Abstract 1. 1. Evidence is presented for pentose cycle activity in extracts of tobacco leaves and seedlings; a second pathway is also indicated. All oxidations studied are TPN specific. 2. 2. The presence in our extracts of a TPN-specific triosephosphate dehydrogenase is suggested; this enzyme is active in the absence of phosphate and is not stimulated by arsenate. 3. 3. The sulfhydryl nature of tobacco leaf G-6-P dehydrogenase is indicated by PCMB inhibition and the reversal of this inhibition by cysteine. 4. 4. The oxidation of G-6-P by tobacco leaf extracts is inhibited by ATP; the inhibition is decreased by about 50% if the enzyme is preincubated with KF. 5. 5. With our extracts, FMN is required for maximal stimulation of oxygen uptake by pentose cycle intermediates.
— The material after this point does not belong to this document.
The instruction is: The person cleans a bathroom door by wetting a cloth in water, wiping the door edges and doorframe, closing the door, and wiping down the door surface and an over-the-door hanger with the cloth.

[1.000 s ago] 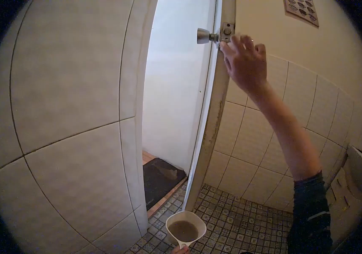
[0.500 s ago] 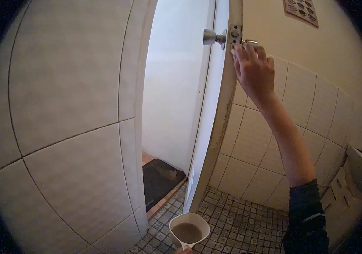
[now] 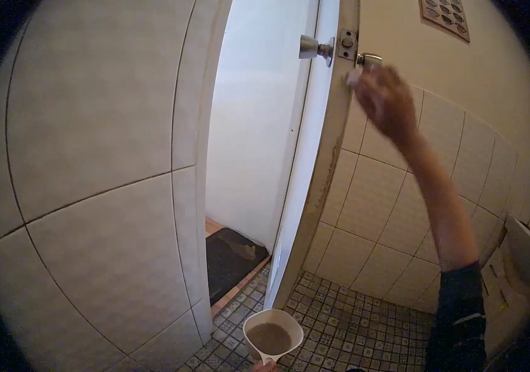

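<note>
At the bottom edge, my left hand [image 3: 266,367] grips the handle of a white dipper [image 3: 298,323] that holds murky brownish liquid. Only a few fingers of that hand show. My right hand [image 3: 388,102] is raised beside the edge of a white door [image 3: 322,167], just below its inner doorknob [image 3: 371,59]. Its fingers are bent together and blurred, with something small and pale at their tips that I cannot make out. Above and left of them is the metal latch plate [image 3: 347,43]. The outer doorknob [image 3: 314,48] sticks out on the door's far side.
The door stands ajar. Through the gap a dark mat [image 3: 234,263] lies on a wood-coloured floor. A tiled wall [image 3: 97,192] fills the left side, and small patterned tiles [image 3: 339,322] cover the floor. A pale fixture [image 3: 525,248] stands at the right edge.
My right hand has drawn away from the door edge, moving right and slightly down. The dipper has shifted a little to the left in view.
</note>
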Demonstrator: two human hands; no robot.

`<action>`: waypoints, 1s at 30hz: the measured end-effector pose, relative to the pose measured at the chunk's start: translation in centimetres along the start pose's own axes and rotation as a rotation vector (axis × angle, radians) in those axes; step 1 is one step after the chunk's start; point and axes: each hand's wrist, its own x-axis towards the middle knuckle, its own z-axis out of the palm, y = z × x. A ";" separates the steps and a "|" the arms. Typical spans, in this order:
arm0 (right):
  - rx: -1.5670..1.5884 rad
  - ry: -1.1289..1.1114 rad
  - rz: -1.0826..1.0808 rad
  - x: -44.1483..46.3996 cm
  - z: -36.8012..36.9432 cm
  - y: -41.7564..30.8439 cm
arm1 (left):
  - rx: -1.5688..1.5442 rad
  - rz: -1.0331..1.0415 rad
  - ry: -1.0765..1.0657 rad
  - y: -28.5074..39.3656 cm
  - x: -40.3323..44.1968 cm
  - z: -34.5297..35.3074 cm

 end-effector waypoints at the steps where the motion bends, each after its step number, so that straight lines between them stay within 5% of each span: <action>1: 0.035 0.014 -0.007 1.1 0.2 1.1 | 0.181 0.172 -0.046 -1.2 1.7 -1.5; 3: 0.103 0.042 -0.020 2.4 0.2 2.4 | 0.546 0.515 -0.142 -4.0 6.4 -6.0; 6: 0.141 0.102 -0.026 1.0 0.0 0.6 | -0.011 0.001 -0.189 -3.1 6.8 -7.0; 15: 0.312 0.010 -0.102 -8.3 -1.2 -7.9 | 0.158 0.224 -0.341 -2.3 4.2 -4.1; 18: 0.342 -0.032 -0.233 -10.5 -1.6 -9.1 | 0.130 0.138 -0.152 -0.5 1.0 -0.6; 21: 0.258 -0.009 -0.310 -9.4 -1.9 -6.8 | 0.039 0.057 -0.234 -2.2 5.1 -4.2; 24: 0.100 0.033 -0.170 -6.3 -1.2 -4.0 | 0.097 0.091 -0.605 -2.8 7.6 -7.1; 27: 0.010 0.032 -0.042 -3.5 -2.6 -4.2 | -0.111 -0.141 -0.917 -3.4 10.5 -8.8; 30: 0.027 -0.015 -0.175 -8.0 -1.8 -7.5 | 0.062 0.101 -0.594 -2.7 7.9 -7.1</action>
Although not required for maximal stimulation of oxygen uptake by G-6-P, Mg is required for the liberation of CO 2 from G-6-P and 6-PGA. 6. 6. With some enzyme preparations, the stimulation of oxygen uptake by G-6-P and HDP is partially inhibited by cyanide; this inhibition can be relieved by FMN. 7. 7. Pentose cycle activity is found to be highest in extracts of tobacco seedlings and young leaves; extracts of leaves at, or below, midstalk position of the mature plants are devoid of pentose cycle activity. 8. 8. Where possible, a comparison is made with studies of pentose cycle activity reported for pea leaf extracts.